Transcribe each line below word for word.

........

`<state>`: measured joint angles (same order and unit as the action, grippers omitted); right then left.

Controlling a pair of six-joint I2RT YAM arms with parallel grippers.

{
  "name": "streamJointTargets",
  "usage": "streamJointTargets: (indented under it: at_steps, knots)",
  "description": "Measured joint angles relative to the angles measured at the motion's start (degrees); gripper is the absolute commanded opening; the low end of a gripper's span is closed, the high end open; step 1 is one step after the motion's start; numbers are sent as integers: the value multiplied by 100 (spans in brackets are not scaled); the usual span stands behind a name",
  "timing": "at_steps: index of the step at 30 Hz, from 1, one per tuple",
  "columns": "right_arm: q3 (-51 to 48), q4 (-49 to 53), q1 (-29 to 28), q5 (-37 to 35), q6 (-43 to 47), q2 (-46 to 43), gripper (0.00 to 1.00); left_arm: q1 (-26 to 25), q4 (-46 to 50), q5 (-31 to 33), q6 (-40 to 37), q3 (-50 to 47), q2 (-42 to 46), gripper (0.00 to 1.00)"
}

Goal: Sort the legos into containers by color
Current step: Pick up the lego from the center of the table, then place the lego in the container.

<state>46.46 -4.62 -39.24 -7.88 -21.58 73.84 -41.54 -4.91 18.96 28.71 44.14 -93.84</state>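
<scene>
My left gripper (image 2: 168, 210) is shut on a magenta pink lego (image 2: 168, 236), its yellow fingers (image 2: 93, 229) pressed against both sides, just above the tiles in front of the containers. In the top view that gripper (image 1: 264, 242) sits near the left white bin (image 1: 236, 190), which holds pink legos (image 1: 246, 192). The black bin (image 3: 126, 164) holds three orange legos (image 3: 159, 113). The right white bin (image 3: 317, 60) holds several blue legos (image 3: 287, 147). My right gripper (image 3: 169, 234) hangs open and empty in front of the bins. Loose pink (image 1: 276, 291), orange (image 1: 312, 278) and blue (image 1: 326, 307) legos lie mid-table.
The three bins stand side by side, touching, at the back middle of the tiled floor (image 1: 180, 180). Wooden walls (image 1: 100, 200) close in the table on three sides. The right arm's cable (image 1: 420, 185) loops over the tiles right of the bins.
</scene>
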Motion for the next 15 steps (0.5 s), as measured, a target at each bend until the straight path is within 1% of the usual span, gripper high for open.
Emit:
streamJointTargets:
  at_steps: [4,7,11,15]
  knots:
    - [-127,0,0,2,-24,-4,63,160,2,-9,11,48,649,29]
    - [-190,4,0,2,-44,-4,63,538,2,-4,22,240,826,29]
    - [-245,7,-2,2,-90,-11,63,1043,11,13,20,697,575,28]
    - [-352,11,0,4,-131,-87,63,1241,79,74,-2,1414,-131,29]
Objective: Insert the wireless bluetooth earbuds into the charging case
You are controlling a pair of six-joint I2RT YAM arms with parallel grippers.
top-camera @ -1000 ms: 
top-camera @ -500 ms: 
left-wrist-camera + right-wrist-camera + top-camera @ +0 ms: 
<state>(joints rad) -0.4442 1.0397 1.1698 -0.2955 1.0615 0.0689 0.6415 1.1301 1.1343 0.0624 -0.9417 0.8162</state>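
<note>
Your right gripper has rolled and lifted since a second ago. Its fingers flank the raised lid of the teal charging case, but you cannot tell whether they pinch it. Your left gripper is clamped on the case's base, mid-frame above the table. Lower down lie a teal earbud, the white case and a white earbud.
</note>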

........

Solution.
`<state>`: measured joint angles (same order and unit as the action, grippers omitted); right then left.

Controlling a pair of six-joint I2RT YAM arms with parallel grippers.

{
  "name": "streamJointTargets",
  "usage": "streamJointTargets: (indented under it: at_steps, knots)",
  "description": "Measured joint angles relative to the angles measured at the motion's start (degrees); gripper is the absolute commanded opening; the low end of a gripper's span is closed, the high end open; step 1 is one step after the motion's start; numbers are sent as integers: the value multiplied by 100 (spans in brackets are not scaled); the usual span stands behind a name",
  "timing": "at_steps: index of the step at 30 Hz, from 1, one per tuple",
  "columns": "right_arm: q3 (-51 to 48), q4 (-49 to 53), q1 (-29 to 28), q5 (-37 to 35), q6 (-43 to 47), q2 (-46 to 43), gripper (0.00 to 1.00); left_arm: q1 (-26 to 25), q4 (-46 to 50), q5 (-31 to 33), q6 (-40 to 37), q3 (-50 to 47), q2 (-42 to 46), gripper (0.00 to 1.00)"
}

Goal: Sort the legos into containers by color
Current step: Pick up the lego from the center of the table, then place the lego in the container.

<state>46.46 -4.62 -39.24 -7.88 -21.58 73.84 -41.54 -4.91 18.96 28.71 44.14 -93.84</state>
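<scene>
My left gripper (image 2: 168, 210) is shut on a magenta pink lego (image 2: 168, 236), its yellow fingers (image 2: 93, 229) pressed against both sides, just above the tiles in front of the containers. In the top view that gripper (image 1: 264, 242) sits near the left white bin (image 1: 236, 190), which holds pink legos (image 1: 246, 192). The black bin (image 3: 126, 164) holds three orange legos (image 3: 159, 113). The right white bin (image 3: 317, 60) holds several blue legos (image 3: 287, 147). My right gripper (image 3: 169, 234) hangs open and empty in front of the bins. Loose pink (image 1: 276, 291), orange (image 1: 312, 278) and blue (image 1: 326, 307) legos lie mid-table.
The three bins stand side by side, touching, at the back middle of the tiled floor (image 1: 180, 180). Wooden walls (image 1: 100, 200) close in the table on three sides. The right arm's cable (image 1: 420, 185) loops over the tiles right of the bins.
</scene>
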Motion for the next 15 steps (0.5 s), as measured, a target at each bend until the straight path is within 1% of the usual span, gripper high for open.
Emit:
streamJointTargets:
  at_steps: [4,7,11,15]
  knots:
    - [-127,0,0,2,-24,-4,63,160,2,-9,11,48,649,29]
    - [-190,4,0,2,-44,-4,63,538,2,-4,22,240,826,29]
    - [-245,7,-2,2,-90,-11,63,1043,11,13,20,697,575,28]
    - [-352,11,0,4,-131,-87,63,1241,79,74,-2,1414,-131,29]
Objective: Insert the wireless bluetooth earbuds into the charging case
You are controlling a pair of six-joint I2RT YAM arms with parallel grippers.
top-camera @ -1000 ms: 
top-camera @ -500 ms: 
left-wrist-camera + right-wrist-camera + top-camera @ +0 ms: 
<state>(joints rad) -0.4442 1.0397 1.1698 -0.2955 1.0615 0.0689 0.6415 1.1301 1.1343 0.0624 -0.9417 0.8162</state>
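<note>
Your right gripper has rolled and lifted since a second ago. Its fingers flank the raised lid of the teal charging case, but you cannot tell whether they pinch it. Your left gripper is clamped on the case's base, mid-frame above the table. Lower down lie a teal earbud, the white case and a white earbud.
</note>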

What was asked now has a complete answer.